* [EXERCISE GOAL] Copy out all lines in the material below that contain the string "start".

--------------------------------

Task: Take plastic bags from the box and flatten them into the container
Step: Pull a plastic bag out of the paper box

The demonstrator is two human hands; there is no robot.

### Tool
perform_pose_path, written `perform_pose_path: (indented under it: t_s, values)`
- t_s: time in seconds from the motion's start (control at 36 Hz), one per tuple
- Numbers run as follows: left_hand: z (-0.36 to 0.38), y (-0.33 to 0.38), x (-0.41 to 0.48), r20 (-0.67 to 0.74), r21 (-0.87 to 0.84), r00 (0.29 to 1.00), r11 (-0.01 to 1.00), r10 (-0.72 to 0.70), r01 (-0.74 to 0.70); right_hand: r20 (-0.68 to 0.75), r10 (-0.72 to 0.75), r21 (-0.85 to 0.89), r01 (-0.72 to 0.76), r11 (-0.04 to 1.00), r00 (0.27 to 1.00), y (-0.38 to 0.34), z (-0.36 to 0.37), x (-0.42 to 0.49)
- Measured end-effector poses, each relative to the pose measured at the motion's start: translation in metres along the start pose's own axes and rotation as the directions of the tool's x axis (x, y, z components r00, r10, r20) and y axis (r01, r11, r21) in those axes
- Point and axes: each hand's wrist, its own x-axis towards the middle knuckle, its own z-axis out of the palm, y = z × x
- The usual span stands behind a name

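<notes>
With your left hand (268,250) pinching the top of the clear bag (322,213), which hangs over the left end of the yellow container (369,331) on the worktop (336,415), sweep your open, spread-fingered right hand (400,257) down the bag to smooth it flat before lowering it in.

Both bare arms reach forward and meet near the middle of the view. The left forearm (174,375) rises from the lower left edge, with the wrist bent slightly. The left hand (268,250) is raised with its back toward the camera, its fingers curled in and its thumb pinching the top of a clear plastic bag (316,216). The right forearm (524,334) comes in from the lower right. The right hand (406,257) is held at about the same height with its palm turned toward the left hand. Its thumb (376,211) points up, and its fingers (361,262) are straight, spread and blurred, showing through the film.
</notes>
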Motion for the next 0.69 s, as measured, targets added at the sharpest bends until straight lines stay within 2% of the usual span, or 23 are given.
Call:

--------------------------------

* [RESULT OF THIS EXERCISE]
- t_s: time in seconds from the motion's start (control at 36 Hz), one per tuple
- Measured end-effector poses, each relative to the pose measured at the motion's start: translation in metres along the start pose's own axes and rotation as the directions of the tool's x axis (x, y, z components r00, r10, r20) and y axis (r01, r11, r21) in those axes

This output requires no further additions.